Transcribe word for word the section of the records below that opens with the line containing "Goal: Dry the" and closes with the line containing "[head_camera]"; drop every picture.

• • • • • • •

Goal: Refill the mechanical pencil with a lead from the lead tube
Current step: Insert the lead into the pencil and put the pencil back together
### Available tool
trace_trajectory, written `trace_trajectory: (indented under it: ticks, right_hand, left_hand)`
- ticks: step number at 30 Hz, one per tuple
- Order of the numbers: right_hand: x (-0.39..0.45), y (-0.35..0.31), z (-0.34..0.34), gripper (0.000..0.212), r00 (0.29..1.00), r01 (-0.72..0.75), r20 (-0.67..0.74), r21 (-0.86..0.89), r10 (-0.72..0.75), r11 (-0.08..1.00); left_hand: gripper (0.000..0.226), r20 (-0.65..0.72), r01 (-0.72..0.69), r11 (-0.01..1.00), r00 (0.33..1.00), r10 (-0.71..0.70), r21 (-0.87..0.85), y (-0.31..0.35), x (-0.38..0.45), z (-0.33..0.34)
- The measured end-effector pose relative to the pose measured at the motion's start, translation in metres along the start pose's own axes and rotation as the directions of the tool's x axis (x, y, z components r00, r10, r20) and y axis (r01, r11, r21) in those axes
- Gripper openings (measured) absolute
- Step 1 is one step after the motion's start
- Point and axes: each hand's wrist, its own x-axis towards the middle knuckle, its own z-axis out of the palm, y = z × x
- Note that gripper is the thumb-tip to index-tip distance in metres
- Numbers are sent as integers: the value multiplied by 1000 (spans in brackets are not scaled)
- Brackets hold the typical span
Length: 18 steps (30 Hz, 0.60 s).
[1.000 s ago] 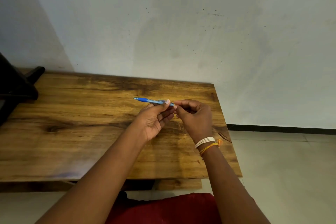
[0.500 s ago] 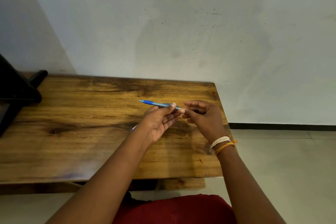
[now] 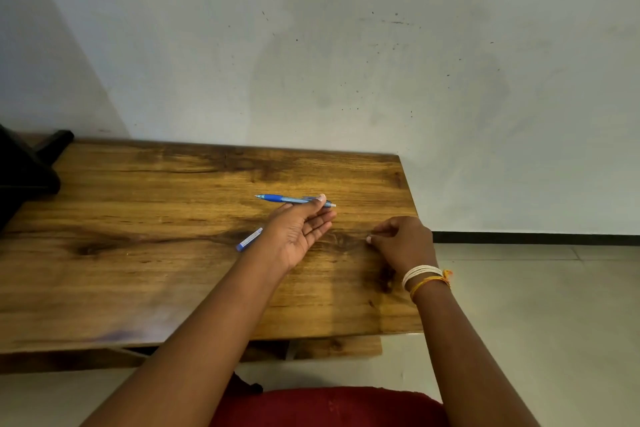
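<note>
My left hand (image 3: 298, 231) holds a blue mechanical pencil (image 3: 286, 199) between thumb and fingers, a little above the wooden table (image 3: 138, 270). The pencil lies level, with its tip pointing left and its pale rear end pointing right. A short blue-and-white lead tube (image 3: 249, 238) lies on the table just left of that hand, its right end hidden behind the wrist. My right hand (image 3: 403, 244) rests low over the table near its right edge, apart from the pencil. Its thumb and fingertips are pinched together, and nothing shows between them.
A black object (image 3: 24, 170) stands at the table's far left. A pale wall runs right behind the table. The table's right edge is just past my right hand, with tiled floor (image 3: 519, 305) beyond. Red clothing (image 3: 329, 406) fills the bottom of the view.
My right hand has left the pencil's rear end and moved right and down to the tabletop. My left hand keeps the pencil. The lead tube has come into sight beside my left wrist.
</note>
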Motion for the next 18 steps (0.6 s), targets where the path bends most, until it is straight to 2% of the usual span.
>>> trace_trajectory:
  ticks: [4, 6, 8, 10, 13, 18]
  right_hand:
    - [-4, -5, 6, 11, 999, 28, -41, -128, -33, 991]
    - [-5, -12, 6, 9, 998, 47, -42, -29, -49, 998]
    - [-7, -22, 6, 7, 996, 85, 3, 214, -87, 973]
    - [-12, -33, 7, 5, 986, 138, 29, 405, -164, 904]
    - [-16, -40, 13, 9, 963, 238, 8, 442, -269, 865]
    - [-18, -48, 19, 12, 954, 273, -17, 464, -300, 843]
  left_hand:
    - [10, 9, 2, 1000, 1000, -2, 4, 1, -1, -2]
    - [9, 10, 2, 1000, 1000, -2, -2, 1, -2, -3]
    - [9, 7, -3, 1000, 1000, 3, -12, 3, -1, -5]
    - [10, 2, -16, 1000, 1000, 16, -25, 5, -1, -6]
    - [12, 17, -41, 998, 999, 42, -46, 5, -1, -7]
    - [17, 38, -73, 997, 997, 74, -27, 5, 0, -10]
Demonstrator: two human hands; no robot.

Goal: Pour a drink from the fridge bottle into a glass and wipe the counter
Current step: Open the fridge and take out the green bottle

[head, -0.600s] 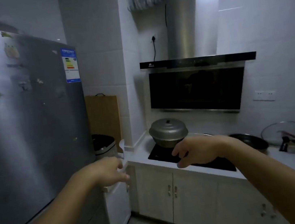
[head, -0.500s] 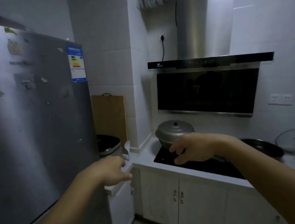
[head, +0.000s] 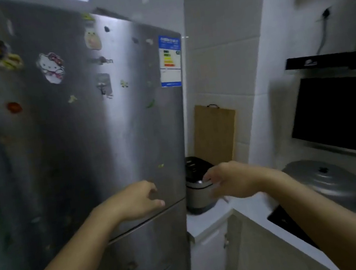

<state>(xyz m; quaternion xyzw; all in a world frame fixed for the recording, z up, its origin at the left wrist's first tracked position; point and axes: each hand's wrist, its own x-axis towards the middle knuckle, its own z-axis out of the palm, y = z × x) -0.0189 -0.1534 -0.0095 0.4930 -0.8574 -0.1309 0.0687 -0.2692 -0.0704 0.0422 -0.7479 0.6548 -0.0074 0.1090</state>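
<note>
A tall steel fridge (head: pixel 76 137) fills the left half of the view, doors closed, its front covered with magnets and an energy label. My left hand (head: pixel 139 199) hovers in front of the upper door near its lower right corner, fingers loosely curled and holding nothing. My right hand (head: pixel 230 180) is stretched out to the right of the fridge, in front of a rice cooker (head: pixel 197 187), fingers apart and empty. No bottle or glass is in view. The white counter (head: pixel 249 207) runs off to the right.
A wooden cutting board (head: pixel 214 134) leans on the tiled wall behind the rice cooker. A lidded grey pot (head: pixel 325 180) sits on the black cooktop (head: pixel 285 222) under the range hood (head: pixel 338 110). White cabinets (head: pixel 255 252) stand below the counter.
The view has swung left, so the fridge now fills the frame and the stove has slid to the right edge. Both hands moved left with it, toward the fridge's right edge.
</note>
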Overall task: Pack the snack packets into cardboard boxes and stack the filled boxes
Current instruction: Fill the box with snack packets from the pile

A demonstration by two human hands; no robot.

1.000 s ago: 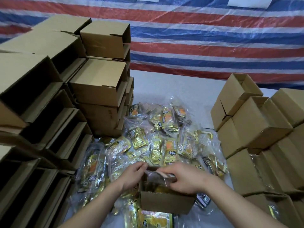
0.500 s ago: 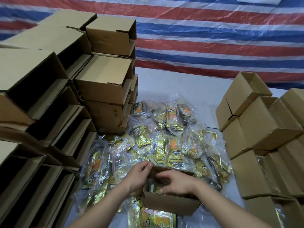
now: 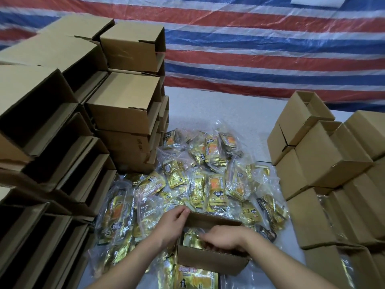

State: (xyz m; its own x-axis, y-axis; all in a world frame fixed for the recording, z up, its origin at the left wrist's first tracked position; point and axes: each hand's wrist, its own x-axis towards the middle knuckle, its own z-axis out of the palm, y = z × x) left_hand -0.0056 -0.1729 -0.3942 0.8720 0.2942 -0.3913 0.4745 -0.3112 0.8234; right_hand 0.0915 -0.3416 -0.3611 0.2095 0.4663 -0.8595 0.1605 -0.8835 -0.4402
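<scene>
A small open cardboard box (image 3: 210, 261) sits near me on a heap of gold snack packets (image 3: 214, 184) in clear bags. My left hand (image 3: 173, 224) holds the box's left wall at its far corner, thumb and fingers curled at the rim. My right hand (image 3: 225, 238) is down inside the box, fingers curled on a gold packet (image 3: 191, 240) that lies in it. Another packet (image 3: 195, 278) lies in front of the box.
Open-sided empty boxes (image 3: 123, 107) are stacked high on the left, close to my left arm. On the right stands a stack of boxes (image 3: 325, 155), some showing packets inside. The white table (image 3: 225, 109) runs back to a striped tarp (image 3: 250, 49).
My right hand has carried the packet from above the box's rim down into the box. My left hand stayed at the left wall. My view has moved closer and tilted down.
</scene>
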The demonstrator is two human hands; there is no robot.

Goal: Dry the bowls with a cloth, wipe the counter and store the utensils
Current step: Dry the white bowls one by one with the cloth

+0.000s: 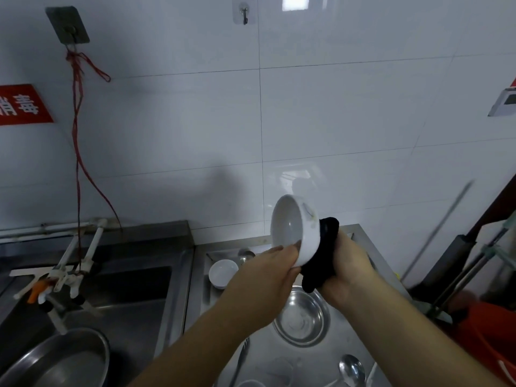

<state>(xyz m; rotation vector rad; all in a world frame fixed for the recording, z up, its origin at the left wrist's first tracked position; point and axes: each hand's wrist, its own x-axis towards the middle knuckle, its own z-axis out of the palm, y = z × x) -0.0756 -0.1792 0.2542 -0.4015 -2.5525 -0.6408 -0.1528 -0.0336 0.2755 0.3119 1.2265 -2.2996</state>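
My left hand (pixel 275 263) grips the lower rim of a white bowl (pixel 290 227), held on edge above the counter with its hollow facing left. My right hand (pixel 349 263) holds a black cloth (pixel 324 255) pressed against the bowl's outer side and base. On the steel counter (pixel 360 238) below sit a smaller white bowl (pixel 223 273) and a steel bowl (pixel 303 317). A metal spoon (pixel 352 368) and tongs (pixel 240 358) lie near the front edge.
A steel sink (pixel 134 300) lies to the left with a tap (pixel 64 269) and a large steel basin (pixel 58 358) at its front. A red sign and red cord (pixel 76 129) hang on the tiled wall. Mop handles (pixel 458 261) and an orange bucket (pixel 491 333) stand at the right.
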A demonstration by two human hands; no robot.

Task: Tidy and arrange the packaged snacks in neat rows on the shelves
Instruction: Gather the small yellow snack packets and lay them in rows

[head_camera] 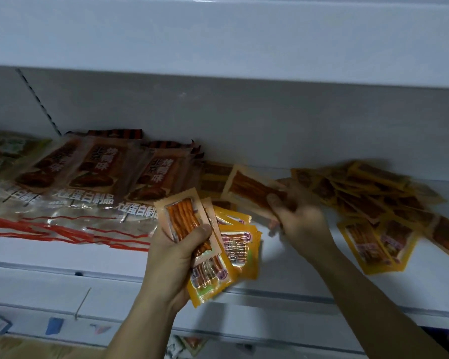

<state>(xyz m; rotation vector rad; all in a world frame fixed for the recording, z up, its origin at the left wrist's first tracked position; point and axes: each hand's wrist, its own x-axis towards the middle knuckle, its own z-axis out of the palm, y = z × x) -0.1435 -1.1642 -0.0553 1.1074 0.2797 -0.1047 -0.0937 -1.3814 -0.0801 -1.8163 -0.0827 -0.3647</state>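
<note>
1. Head view looks down onto a white shelf (pixel 62 252) where a person is sorting small snack packets with both bare hands.
2. Left hand (pixel 175 255) grips a fanned stack of yellow and orange packets (pixel 218 250), held just in front of the shelf edge; the thumb is pressed across the top packet and the fingers are curled round the back of the stack.
3. Right hand (pixel 300 218) is over the shelf, pinching a single orange packet (pixel 252 189) by its lower end; the fingers are clamped on it, though this part is blurred.
4. A loose heap of yellow packets (pixel 373 203) lies scattered on the shelf to the right of that hand, overlapping one another at mixed angles.
5. To the left, larger clear bags with brown labels and red stripes (pixel 94 182) lie overlapping in a row along the shelf, leaning toward the back wall.
6. More small packets (pixel 214 177) lie at the back, between the large bags and the single orange packet.
</note>
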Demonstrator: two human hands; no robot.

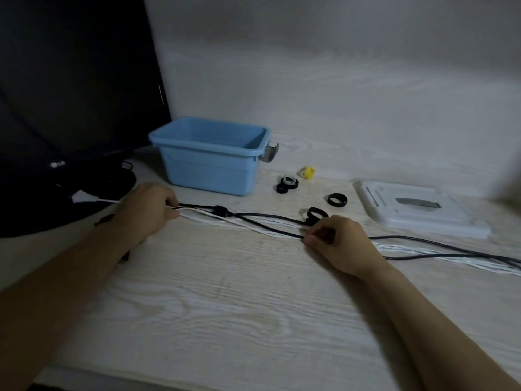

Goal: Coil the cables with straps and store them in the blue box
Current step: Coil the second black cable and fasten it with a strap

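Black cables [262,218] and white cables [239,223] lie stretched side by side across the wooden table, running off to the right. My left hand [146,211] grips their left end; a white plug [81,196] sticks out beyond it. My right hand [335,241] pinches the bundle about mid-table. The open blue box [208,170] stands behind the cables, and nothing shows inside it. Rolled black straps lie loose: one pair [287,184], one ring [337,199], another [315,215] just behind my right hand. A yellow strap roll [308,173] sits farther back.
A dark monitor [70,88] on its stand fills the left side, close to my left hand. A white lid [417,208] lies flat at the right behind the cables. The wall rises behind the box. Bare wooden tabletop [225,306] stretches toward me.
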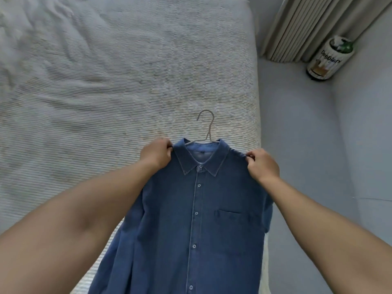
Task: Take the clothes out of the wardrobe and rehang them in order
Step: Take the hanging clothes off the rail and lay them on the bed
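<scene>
Denim shirt (203, 219) on thin wire hanger (206, 126)

The shirt (197, 219) is denim blue with paler blue buttons and stitching, on a grey wire hanger (206, 126). The bed (106, 81) cover is off-white with fine ribbed lines. The curtain (307, 26) is beige, the floor (297, 124) pale grey.

Blue denim shirt (197, 225): long-sleeved, buttoned to the collar, pale buttons down the placket, one chest pocket on the right side of the frame. Front faces up, collar at the far end, body running off the near edge of the frame, sleeves falling at both sides. Hanger (205, 128): thin, pale wire, set inside the shirt's shoulders; its hook projects beyond the collar at the far end.
</scene>
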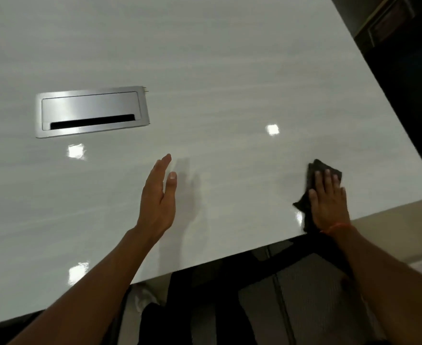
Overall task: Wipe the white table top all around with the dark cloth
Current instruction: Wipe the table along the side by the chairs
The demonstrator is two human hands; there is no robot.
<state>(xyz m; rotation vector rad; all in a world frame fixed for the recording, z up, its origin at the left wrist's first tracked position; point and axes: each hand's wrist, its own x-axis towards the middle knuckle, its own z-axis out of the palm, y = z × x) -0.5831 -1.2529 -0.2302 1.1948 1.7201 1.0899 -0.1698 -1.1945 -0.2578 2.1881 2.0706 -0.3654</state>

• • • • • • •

WRITTEN RESPONSE
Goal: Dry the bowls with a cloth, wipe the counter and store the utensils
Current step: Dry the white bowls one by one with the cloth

+0.000s: 

<state>(xyz m; rotation vector rad; all in a world frame fixed for the recording, z up, its origin at the left wrist's first tracked position; point and axes: each hand's wrist, its own x-axis towards the middle knuckle, its own z-axis out of the palm, y = z × x) -0.0756 -0.1792 0.2542 -0.4015 -2.5525 -0.6408 -0.1528 -0.0336 0.2755 0.3119 1.2265 -2.2996</state>
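My left hand (pixel 275 263) grips the lower rim of a white bowl (pixel 290 227), held on edge above the counter with its hollow facing left. My right hand (pixel 349 263) holds a black cloth (pixel 324 255) pressed against the bowl's outer side and base. On the steel counter (pixel 360 238) below sit a smaller white bowl (pixel 223 273) and a steel bowl (pixel 303 317). A metal spoon (pixel 352 368) and tongs (pixel 240 358) lie near the front edge.
A steel sink (pixel 134 300) lies to the left with a tap (pixel 64 269) and a large steel basin (pixel 58 358) at its front. A red sign and red cord (pixel 76 129) hang on the tiled wall. Mop handles (pixel 458 261) and an orange bucket (pixel 491 333) stand at the right.
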A demonstration by two human hands; no robot.

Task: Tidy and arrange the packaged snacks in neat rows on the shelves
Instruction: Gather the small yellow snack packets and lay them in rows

[head_camera] 

With that, the exercise is finished.